Turner White is also a gentle, soft spoke, thoughtful man. He is charming and morally upright. He falls for a like-minded local girl (the quintessential Mamet actress Rebecca Pidgeon who, by happy coincidence, is married to Mamet). She is a fan of his plays and attempts to help him find his new story without selling out. They both have an old-timey manner of speaking which shows that they are cut from the same cloth. There is not an expletive uttered between them. They are clearly meant for each other.
State and Main could have just as easily been called Mamet in Love. And when one reads “Bambi vs. Godzilla”, one hears Joseph Turner White.
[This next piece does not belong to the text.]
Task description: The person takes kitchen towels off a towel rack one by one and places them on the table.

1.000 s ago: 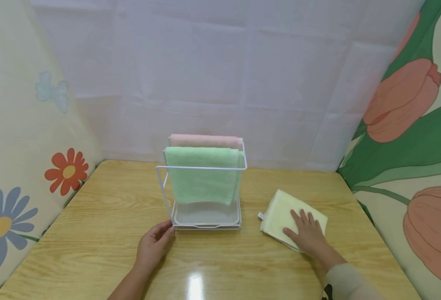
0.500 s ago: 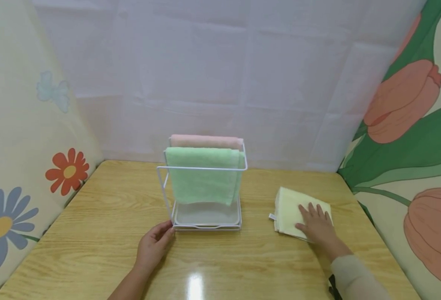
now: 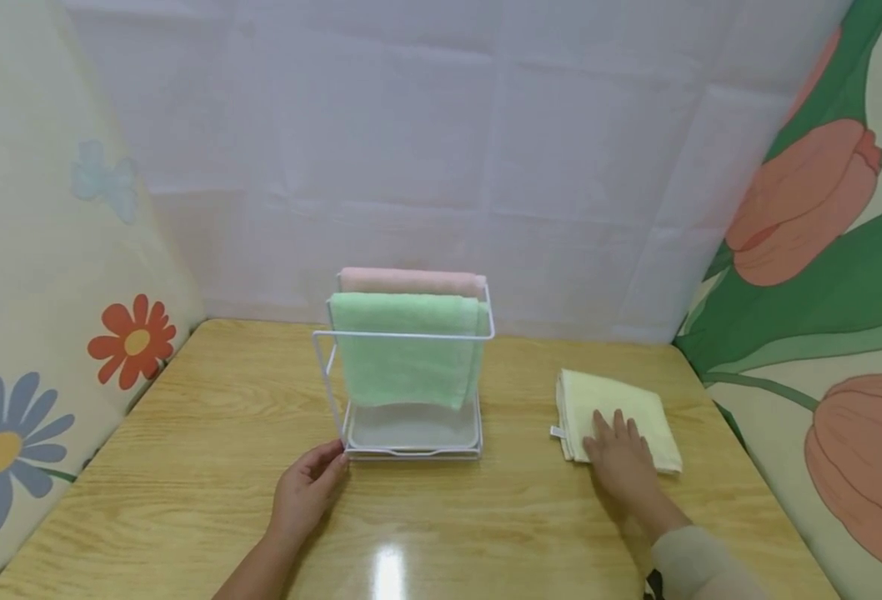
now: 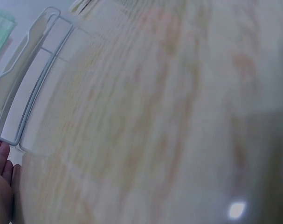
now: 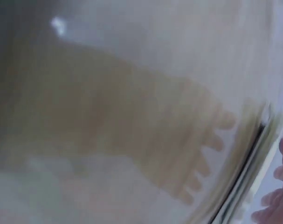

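Observation:
A white wire towel rack (image 3: pixel 403 337) stands mid-table. A green towel (image 3: pixel 411 354) hangs over one of its bars, with a pink towel (image 3: pixel 411 281) behind it. My left hand (image 3: pixel 302 493) holds the rack's front left corner between thumb and fingers; in the left wrist view the fingers (image 4: pixel 1 158) meet the wire base (image 4: pixel 27 109). To the right lies a folded yellow towel (image 3: pixel 613 396), its small white tag on the left side. My right hand (image 3: pixel 624 467) rests on the towel's near part with fingers spread. In the right wrist view the towel's layered edge (image 5: pixel 248 177) shows beside the fingers.
A pale tray (image 3: pixel 414 427) sits in the rack's base. The wooden table (image 3: pixel 208 433) runs back to a white sheet (image 3: pixel 411 150). Flower-printed panels (image 3: pixel 854 333) border both sides.
The yellow towel has shifted right and turned to lie straighter. My right hand first moved right with it, then drew back toward its near edge. My left hand and the rack have stayed put.

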Motion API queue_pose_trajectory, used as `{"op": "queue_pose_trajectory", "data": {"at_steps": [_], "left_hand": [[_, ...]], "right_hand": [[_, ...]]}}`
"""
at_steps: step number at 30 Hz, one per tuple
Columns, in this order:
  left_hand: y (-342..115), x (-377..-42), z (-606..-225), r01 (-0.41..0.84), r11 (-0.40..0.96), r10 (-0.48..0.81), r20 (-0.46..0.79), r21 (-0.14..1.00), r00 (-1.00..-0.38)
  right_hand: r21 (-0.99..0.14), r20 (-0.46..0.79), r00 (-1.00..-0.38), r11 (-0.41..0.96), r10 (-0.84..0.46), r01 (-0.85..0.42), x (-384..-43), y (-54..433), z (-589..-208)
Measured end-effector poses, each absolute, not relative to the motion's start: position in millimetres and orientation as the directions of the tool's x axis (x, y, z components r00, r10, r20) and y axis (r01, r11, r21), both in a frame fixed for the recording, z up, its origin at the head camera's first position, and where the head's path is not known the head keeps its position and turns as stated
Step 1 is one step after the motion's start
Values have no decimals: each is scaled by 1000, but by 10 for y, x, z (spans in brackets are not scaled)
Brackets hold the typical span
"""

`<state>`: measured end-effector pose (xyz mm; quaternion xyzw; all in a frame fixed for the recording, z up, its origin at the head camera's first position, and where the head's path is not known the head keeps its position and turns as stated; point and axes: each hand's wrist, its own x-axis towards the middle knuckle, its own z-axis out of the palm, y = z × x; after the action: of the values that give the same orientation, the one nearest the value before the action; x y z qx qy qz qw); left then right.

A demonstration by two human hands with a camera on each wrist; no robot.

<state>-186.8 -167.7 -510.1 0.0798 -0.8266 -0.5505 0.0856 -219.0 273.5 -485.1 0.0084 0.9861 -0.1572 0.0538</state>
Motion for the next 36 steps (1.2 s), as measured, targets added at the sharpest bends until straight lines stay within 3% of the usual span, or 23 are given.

But the true revelation occurred when I watched Mamet’s new film Redbelt, starring Chiwetel Ejiofor. Ejiofor is another incredibly gifted actor. Like Hoffman, he can convey a rainbow of emotions with a simple look. His deep, dark eyes are pools of insight. In Redbelt he plays Mike Terry, a teacher of Brazilian Jui Jitsu who lives by a very strict moral code. But he sees only truth and justice which allows him to be taken by evil men. Like Joseph Turner White, he speaks softly, earnestly and without profanity. The profanity is reserved for the bad people. People like Tim Allen’s spoiled aging Hollywood star and Joe Mantegna’s corrupt producer (tell us how you really feel about producers, Dave). They drop the F-Bombs like Nagasaki. And that is your clue to the Mametverse. As a viewer you know they are nefarious the minute they open their mouths. Swearing is the mark of corruption. Mamet has injected a natural spoiler into his scripts. The good people control their speech and their volume. They choose their words carefully. They speak like David Mamet.
For most people, Mamet is a love-him-or-loathe-him kind of guy. I have always been on the fence. I don’t care for Glengarry Glen Ross’. But I adore State and Main and I similarly took to “Bambi vs. Godzilla” and Redbelt. They always say you should write what you know. Now that I’ve cracked the Mamet code, I can safely say that he is at his best when he’s just being himself.